Native American heritage celebrated
Students and faculty of Francis Marion University (FMU) recently gathered in front of the Smith University Center (UC) to attend the annual Native American Heritage Month program held by the Multicultural Advisory Board (MAB).
The program was held in Nov. in honor of Native American Heritage Month. The celebration included a Native American speaker and several guest dancers. Latrina James, freshman pre-nursing student, participated in a friendship dance that the visiting dancers shared with the audience. James, who is of Native American descent, said that she enjoyed the program and hopes that there will be another program next year.
“I got to learn a little of my heritage,” James said. “I think they should do it again because others should come out and learn about different heritages. Even if it is your own [heritage], there is always something you can learn.”
Dr. Will Goins, chief of the Southern Cherokee and Eastern Iroquois tribes of SC, was the guest speaker at this year’s Native American Heritage program. Goins used a map to show the audience where the tribes of S.C. are located and showed Native American members of the audience where their respective tribes would be located. The dancers who accompanied Goins performed several dances while dressed in the formal wear they use during competitions. One of the male dancers performed a grass dance while dressed in blue, green and white regalia covered in dangling fringe. Goins explained that when the tribes would move, the chief would send a scout to check out the area. He said that if the area was good, the tribe would follow the scout and a dance ceremony would be held.

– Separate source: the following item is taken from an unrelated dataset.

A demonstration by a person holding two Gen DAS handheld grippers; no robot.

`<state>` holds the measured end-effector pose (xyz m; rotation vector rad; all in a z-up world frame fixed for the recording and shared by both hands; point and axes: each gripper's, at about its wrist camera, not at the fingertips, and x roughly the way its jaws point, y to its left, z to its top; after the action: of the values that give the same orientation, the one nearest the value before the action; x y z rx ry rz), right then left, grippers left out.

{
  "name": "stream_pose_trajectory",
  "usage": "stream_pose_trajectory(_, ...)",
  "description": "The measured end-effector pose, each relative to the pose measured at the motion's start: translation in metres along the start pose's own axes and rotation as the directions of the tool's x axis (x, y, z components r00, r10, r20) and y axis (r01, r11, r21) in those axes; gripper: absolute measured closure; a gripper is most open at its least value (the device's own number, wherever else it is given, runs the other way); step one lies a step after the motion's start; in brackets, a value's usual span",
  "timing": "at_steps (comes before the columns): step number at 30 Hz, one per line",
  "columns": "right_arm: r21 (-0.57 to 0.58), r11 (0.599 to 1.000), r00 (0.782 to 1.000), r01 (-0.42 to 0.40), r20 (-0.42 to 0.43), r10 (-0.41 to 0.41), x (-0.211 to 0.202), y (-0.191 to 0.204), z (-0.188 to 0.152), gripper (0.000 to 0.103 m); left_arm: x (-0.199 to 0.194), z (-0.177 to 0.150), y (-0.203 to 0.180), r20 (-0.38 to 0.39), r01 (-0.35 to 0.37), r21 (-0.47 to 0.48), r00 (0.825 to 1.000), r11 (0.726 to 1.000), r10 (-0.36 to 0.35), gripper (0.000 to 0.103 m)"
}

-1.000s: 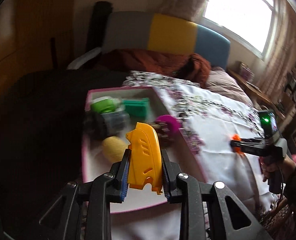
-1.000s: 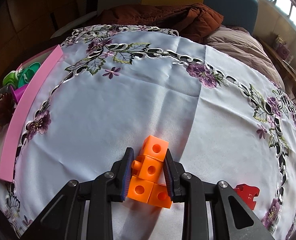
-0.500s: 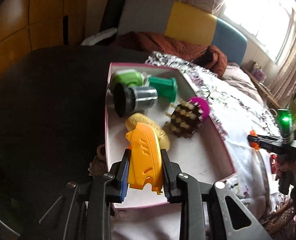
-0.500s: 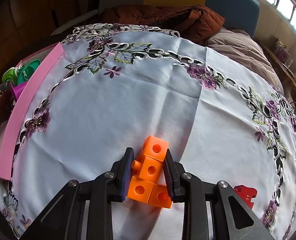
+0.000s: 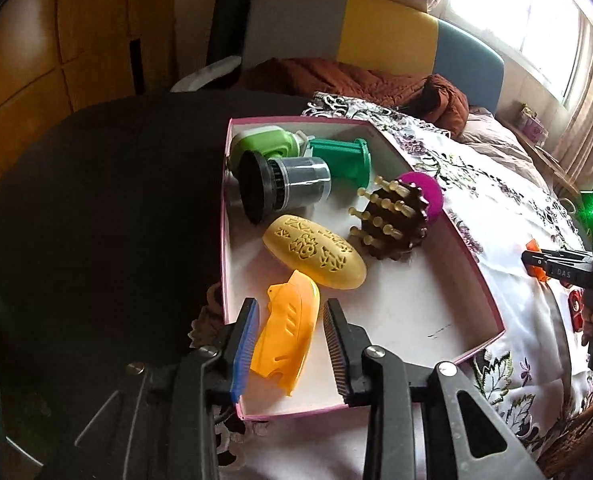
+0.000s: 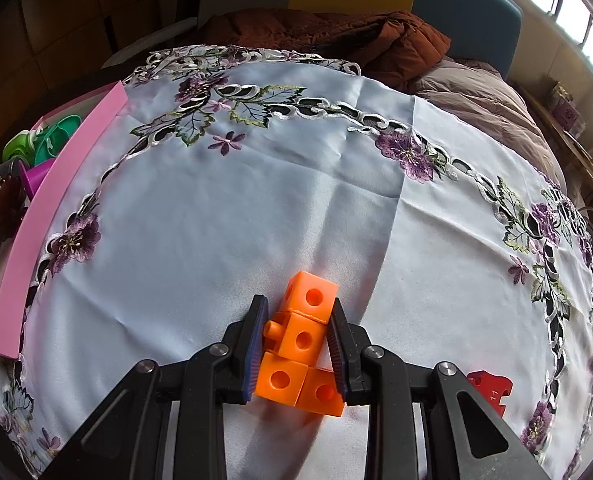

“The scout would go into the dancing area and dance first to flatten the grass,” Goins said. “The scout would take some of the flattened grass and add it to their belt, which is where the fringe on this regalia comes in.”
Goins provided several visual aids to show examples of traditional Native American dress. One example of clothing shared with the crowd is the “jingle dress” that is worn during a medical dance that women perform. Goins waved the dress back and forth slightly to show how the ornaments on it “jingle” at the slightest movement. The medical dance was not performed, however, Goins told the story behind the dress to the crowd. He said that according to legend, a sick man once received instructions while having a vision to adorn a dress with cones made from the metal tops of his old tobacco cans.
“The spirit in the vision told the sick man to give the dress to his granddaughter and have her dance in it; the man did as told and he was healed of his sickness,” Goins said.
Brittany Anderson, a recent graduate, was a member of MAB. According to Anderson, the organization hosts Native American Heritage events every year during the month of November. Anderson said she thinks that this is the best one that MAB has held so far.
“I think it went excellent because it was very knowledgeable, but also entertaining,” Anderson said. “The scenery really enhanced the program because a lot of authentic Native American events happen outside.”